*Task instructions*:
Identify each line below containing the string "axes" and copy it.
*** Raw data ***
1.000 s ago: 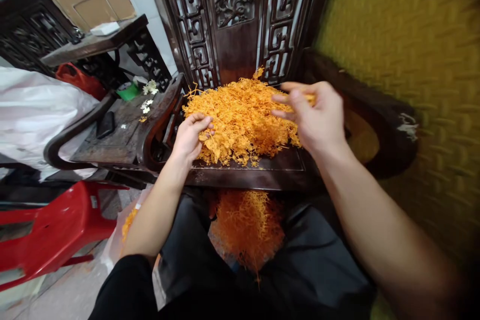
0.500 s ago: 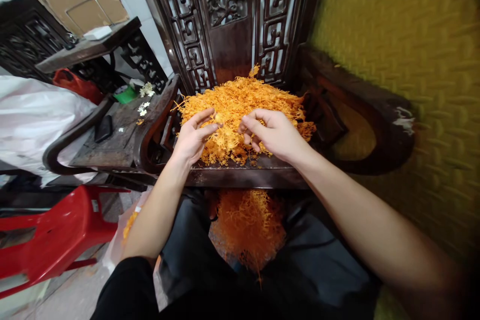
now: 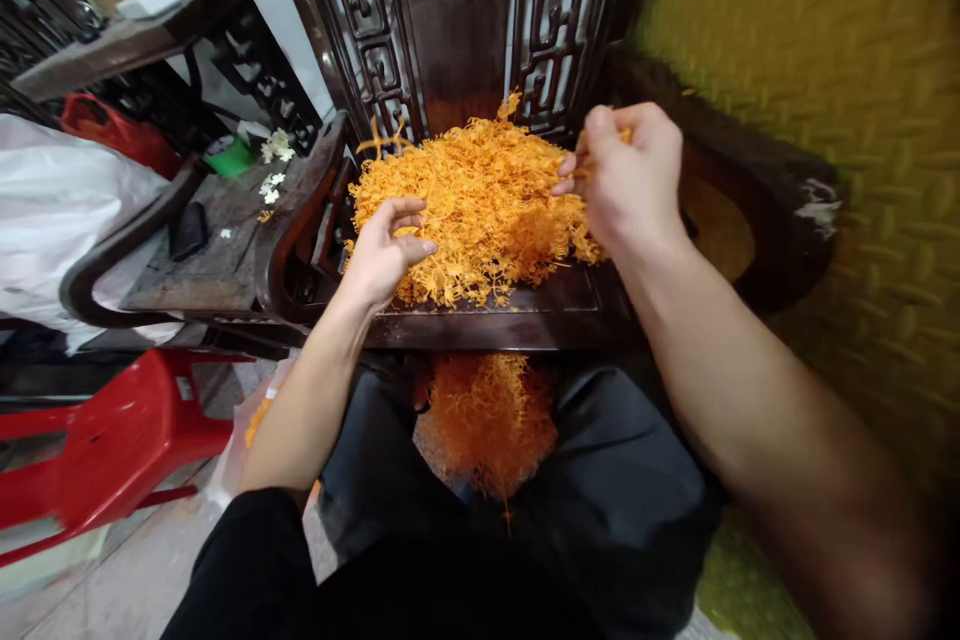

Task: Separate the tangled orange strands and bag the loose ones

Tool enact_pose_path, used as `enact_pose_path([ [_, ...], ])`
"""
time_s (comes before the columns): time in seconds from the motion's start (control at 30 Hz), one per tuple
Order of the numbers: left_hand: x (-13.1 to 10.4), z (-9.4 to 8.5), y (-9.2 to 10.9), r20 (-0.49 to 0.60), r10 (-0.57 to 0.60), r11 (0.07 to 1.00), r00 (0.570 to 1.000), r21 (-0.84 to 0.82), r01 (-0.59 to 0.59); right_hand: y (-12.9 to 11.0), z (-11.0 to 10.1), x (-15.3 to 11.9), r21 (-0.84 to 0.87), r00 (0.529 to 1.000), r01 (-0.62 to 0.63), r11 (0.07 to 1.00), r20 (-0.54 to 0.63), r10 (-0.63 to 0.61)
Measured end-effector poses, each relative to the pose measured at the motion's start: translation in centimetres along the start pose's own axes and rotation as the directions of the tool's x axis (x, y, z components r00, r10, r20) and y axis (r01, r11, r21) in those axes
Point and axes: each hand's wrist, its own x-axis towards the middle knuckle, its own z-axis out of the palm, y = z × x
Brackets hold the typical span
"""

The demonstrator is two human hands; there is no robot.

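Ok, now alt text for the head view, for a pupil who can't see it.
An open left hand and a right hand pinching orange bits are at a heap of branching orange pieces on a dark carved wooden chair.

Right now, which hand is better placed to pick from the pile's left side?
Probably the left hand: its thumb and fingers are parted over that side of the orange pile. The right hand is at the pile's right edge, apparently holding an orange piece.

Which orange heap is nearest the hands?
The upper heap on the dark wooden seat, with the left hand and right hand at either side; the lower heap shows below the seat's edge, between the legs.
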Motion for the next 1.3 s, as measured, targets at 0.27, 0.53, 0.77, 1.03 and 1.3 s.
enact_pose_path([
  [0.27,1.0,-0.2,-0.5,-0.116,0.046,0.992,0.992,-0.114,-0.059,0.0,2.2,-5.0,0.187,0.891,-0.197,0.962,0.444,0.096],
  [0.53,0.6,2.5,-0.9,-0.212,0.14,0.962,0.967,-0.203,-0.184,0.5,5.7,-6.4,-0.087,0.965,0.148,0.985,0.229,-0.125],
  [0.77,-0.5,1.1,-0.1,0.062,-0.105,0.979,0.993,-0.168,0.114,0.1,5.5,-6.5,-0.075,0.95,0.224,0.972,0.239,-0.2],
  [1.03,-0.4,-0.1,-0.3,0.129,-0.128,0.979,0.983,-0.142,0.146,-0.5,4.2,-6.1,0.285,0.878,-0.274,0.918,0.464,0.118],
  [1.3,-0.1,2.2,-1.8,-0.161,0.196,0.98,0.967,0.067,-0.187,0.8,5.4,-7.1,0.366,0.896,-0.335,0.868,0.407,0.174],
])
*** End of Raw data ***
*Task answer*:
Measured end-effector poses, each relative to the pose measured at the motion's start: translation in centimetres along the start pose's own axes and rotation as the directions of the tool's x axis (x, y, z components r00, r10, r20) and y axis (r01, r11, r21) in those axes
Point and axes: each hand's wrist, its own x-axis towards the middle knuckle, its own z-axis out of the palm, y = z × x

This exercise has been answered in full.